- **Your assignment**
Your answer should consist of each line from the data below that contains "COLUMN".

- **Data provided**
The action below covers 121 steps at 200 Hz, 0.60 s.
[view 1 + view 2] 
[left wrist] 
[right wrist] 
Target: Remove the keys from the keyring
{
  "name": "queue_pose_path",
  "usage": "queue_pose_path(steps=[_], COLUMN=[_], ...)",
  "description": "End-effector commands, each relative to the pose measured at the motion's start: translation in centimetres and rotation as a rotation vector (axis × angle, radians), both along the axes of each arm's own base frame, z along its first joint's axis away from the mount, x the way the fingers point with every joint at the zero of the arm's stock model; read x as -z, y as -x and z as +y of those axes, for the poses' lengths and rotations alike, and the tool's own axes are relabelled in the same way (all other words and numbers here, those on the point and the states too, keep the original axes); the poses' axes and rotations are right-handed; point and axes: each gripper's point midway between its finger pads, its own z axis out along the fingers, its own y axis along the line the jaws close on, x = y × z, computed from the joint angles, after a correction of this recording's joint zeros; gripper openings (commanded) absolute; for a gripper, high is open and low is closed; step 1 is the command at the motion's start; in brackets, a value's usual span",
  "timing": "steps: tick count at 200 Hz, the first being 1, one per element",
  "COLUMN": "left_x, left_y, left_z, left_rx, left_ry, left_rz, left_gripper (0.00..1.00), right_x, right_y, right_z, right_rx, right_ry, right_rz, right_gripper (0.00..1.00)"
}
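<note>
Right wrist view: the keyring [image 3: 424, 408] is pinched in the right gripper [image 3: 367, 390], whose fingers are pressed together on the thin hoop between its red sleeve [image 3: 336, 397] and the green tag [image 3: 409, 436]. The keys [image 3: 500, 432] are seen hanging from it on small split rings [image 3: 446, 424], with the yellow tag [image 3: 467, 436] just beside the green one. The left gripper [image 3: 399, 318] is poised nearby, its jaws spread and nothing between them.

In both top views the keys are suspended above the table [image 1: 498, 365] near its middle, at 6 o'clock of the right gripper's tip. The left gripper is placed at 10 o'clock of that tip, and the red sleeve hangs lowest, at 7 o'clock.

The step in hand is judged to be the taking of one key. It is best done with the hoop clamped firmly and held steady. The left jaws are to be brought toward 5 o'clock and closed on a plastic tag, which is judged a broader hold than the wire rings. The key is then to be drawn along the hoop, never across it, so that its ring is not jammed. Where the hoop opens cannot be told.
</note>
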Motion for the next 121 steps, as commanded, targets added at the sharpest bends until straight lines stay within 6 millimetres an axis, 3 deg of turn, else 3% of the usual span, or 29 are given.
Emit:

- **Answer to this task**
  "usage": "queue_pose_path(steps=[_], COLUMN=[_], ...)",
  "COLUMN": "left_x, left_y, left_z, left_rx, left_ry, left_rz, left_gripper (0.00..1.00), right_x, right_y, right_z, right_rx, right_ry, right_rz, right_gripper (0.00..1.00)"

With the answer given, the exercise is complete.